O Ministério da Saúde confirmou os primeiros registros da chamada gripe K em território nacional. Os casos foram identificados nos estados do Pará e do Mato Grosso do Sul e são causados por um subtipo do vírus Influenza A (H3N2).
Segundo a pasta, um dos episódios é considerado importado, envolvendo uma pessoa que esteve fora do país e retornou ao Brasil já infectada pelo vírus. As autoridades de saúde acompanham a situação, mas reforçam que, até o momento, não há indicação de cenário de alerta elevado.

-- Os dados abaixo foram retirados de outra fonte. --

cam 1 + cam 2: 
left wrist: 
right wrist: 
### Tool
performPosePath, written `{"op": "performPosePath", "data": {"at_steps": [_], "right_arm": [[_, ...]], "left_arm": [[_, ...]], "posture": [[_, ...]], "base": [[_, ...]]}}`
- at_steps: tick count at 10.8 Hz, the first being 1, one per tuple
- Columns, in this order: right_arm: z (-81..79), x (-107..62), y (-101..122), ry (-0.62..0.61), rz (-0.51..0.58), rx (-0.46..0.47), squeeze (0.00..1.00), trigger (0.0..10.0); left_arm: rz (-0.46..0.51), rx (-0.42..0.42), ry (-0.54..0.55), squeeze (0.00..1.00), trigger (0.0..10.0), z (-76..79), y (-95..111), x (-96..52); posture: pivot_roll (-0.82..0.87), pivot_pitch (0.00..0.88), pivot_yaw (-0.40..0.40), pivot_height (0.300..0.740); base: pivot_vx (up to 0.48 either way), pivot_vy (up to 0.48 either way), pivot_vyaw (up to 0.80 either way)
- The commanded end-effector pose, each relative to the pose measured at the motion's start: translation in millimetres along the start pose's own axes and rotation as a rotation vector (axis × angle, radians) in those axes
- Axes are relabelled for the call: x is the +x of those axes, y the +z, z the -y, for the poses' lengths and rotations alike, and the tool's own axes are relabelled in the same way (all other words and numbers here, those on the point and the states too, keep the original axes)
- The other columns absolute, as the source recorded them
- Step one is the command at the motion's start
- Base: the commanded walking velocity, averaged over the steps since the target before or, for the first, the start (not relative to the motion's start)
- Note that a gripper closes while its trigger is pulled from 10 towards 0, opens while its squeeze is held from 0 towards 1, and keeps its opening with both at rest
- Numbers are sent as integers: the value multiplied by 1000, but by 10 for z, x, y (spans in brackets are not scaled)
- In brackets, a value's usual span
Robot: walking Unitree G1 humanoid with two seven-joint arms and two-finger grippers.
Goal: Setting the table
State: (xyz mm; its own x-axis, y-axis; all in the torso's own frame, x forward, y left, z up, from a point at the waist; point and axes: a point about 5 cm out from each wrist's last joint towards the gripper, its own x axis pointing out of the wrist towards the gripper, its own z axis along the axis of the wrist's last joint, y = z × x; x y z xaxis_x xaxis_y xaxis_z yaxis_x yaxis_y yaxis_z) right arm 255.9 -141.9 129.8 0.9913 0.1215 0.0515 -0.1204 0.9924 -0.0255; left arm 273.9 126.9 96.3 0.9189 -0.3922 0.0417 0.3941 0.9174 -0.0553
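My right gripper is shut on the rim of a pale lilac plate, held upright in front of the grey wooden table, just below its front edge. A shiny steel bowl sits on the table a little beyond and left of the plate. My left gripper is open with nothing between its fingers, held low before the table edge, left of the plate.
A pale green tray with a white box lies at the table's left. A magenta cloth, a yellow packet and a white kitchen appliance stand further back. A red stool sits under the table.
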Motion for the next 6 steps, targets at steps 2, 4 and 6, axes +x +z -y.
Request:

De acordo com especialistas da Sociedade Brasileira de Imunizações (SBIm), os sintomas da gripe K são semelhantes aos da gripe sazonal. Entre os principais sinais estão febre, mal-estar, dores no corpo, dor de cabeça, tosse, dor de garganta e cansaço.
A infectologista Silvia Fonseca explica que a gripe K não se trata de uma doença nova, mas de uma mutação natural do vírus Influenza, processo que ocorre com frequência.
“Todos os anos temos a gripe sazonal, causada pelo vírus influenza, que sofre pequenas mutações. Neste ano, no Hemisfério Norte, ocorreu uma variação que resultou nessa subcep a chamada K”, esclarece a médica.
Ainda segundo a especialista, não há motivo para pânico, pois a vacina contra a gripe disponibilizada pelo Sistema Único de Saúde (SUS) oferece proteção contra essa variante, principalmente na prevenção de quadros graves e complicações.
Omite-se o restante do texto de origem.